(WTNH) – Television ad buys in the 2022 midterm election cycle are reaching new highs thanks to competitive primaries for the U.S. Senate and hotly contested gubernatorial races.
According to a new report by the Wesleyan Media Project from May 9 through June 19, 2022, Democratic gubernatorial candidates spent a third of their television ads talking about abortion.
In the same time period, Republican gubernatorial candidates have spent 43 percent of their ad buys mentioning taxes.
The latest salvo in Connecticut’s governor’s race centers on abortion and the business climate.
Governor Ned Lamont has made creating jobs and bringing companies to Connecticut one of his top priorities. Launching this TV ad – an open invitation to businesses in states now banning abortion considering the Supreme Court overturning Roe vs Wade.
In the ad Governor, Lamont looks into the camera and says “your customers can better identify with our values.”
In response, Lamont’s Republican challenger Bob Stefanowski released a digital ad.
An announcer asks: “Where does Lamont’s family set up its new business?”

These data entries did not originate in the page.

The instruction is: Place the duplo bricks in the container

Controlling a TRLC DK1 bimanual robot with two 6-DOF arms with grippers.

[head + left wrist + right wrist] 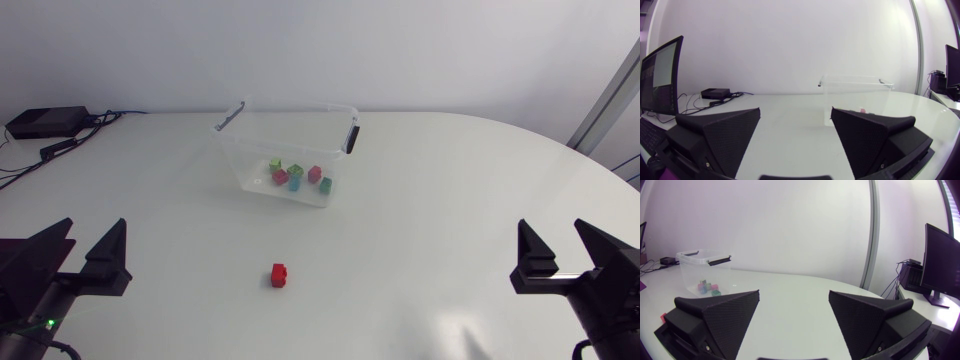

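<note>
A white, glossy counter (430, 200) with a rounded edge carries a clear container (285, 150) with a black latch handle at each end. On the container's floor several duplo bricks (296, 177) lie close together: green, red, blue, pink and teal. One red brick (280, 275) sits alone on the bare counter on the arms' side of the container, well apart from it. Well to the container's left is a black box (45, 122) with cables. The left jaws and right jaws stand released, grasping nothing, far out to either side of the container. In the left wrist view, a pinkish speck behind the container's wall may be one brick.
</note>
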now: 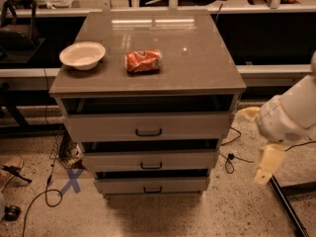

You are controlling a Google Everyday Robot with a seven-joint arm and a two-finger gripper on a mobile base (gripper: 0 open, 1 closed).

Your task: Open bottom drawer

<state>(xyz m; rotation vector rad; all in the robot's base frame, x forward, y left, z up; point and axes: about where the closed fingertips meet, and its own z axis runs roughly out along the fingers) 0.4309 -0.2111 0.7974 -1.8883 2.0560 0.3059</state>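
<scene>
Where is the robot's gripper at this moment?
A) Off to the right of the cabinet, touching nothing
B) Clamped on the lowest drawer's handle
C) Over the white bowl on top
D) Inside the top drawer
A: the gripper hangs in the air to the right of the cabinet, apart from the bottom drawer.

Gripper (pixel 267 168) hangs right of the bottom drawer (pixel 152 184), well apart
</scene>
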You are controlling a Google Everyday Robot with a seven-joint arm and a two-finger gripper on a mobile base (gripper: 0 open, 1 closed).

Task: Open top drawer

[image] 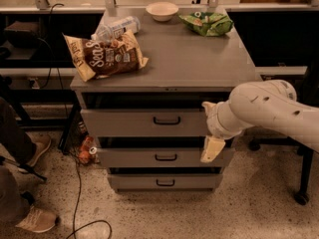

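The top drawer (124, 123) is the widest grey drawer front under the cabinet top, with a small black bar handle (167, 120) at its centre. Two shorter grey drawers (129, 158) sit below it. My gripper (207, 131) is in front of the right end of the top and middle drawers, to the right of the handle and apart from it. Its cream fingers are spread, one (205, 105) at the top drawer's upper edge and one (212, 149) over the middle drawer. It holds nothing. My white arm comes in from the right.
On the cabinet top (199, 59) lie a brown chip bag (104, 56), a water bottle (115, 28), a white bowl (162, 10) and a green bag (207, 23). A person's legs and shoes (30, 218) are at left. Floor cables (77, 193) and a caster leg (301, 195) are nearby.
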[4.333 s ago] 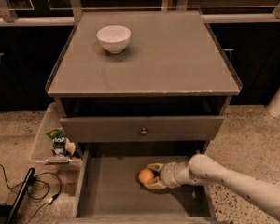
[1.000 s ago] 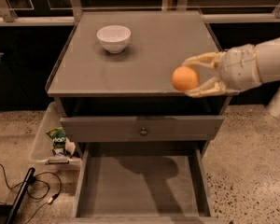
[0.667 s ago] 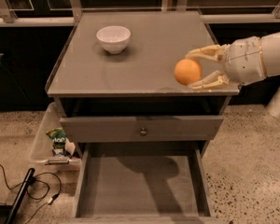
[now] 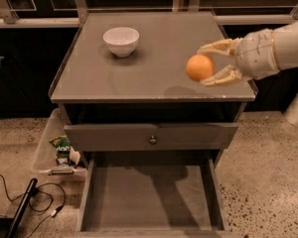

There is a clip of Governor Lamont from a 2021 interview: “Annie is in Nashville setting up companies there because Connecticut is pretty complicated.”
The problem as the Stefanowski campaign points out is that abortions are now illegal in Tennessee, and they say Lamont is being a hypocrite.
The Governor lashed back. “That was a cheap shot that they took from a year ago,” said Lamont.
Lamont’s comments were made prior to the Supreme Court’s abortion ruling.
News 8 was there when he made them last November at a municipal convention.
Are they fair game in the election? Wesleyan Political Science Professor Erika Franklin Fowler says whether fair or not – it is a political tactic, but a risky one.
Prof. Erika Franklin Fowler, co-director of the Wesleyan Media Project says “It seems like this attack maybe crosses a line into more of …there is certainly a policy element to it, but involving a candidate’s family is always, I think, typically perceived to be a personal attack.”
The Wesleyan Media Project is tracking political ads.
She says this rematch in the Governor’s race is blowing the 2018 advertising numbers out of the water an increase of 30 percent.
“You are having a competitive rematch and I think rematch. It enables both candidates to go up earlier,” added Fowler.
Meantime, the Lamont campaign fired back at Stefanowski claiming the ad is a false attack.
And accusing the Republican of laying off workers and attacking women’s rights.
“This is a governor who in his race with Dan Malloy, Dan Malloy pointed out that Governor Lamont himself laid off 70% of the workers in Lamont cable system and then paid himself a big bonus that year,” said Bob Stefanowski. “The second part of that, I have come out and said it a million times. Abortion is codified in a Connecticut state law. I think Connecticut’s state law is where it should be.”
Stefanowski challenges the idea that businesses are moving here because of the abortion issue.
Lamont says stable tax rates and his open invitation are working.
The Democrat told reporters, “We have had inquiries from businesses out there.”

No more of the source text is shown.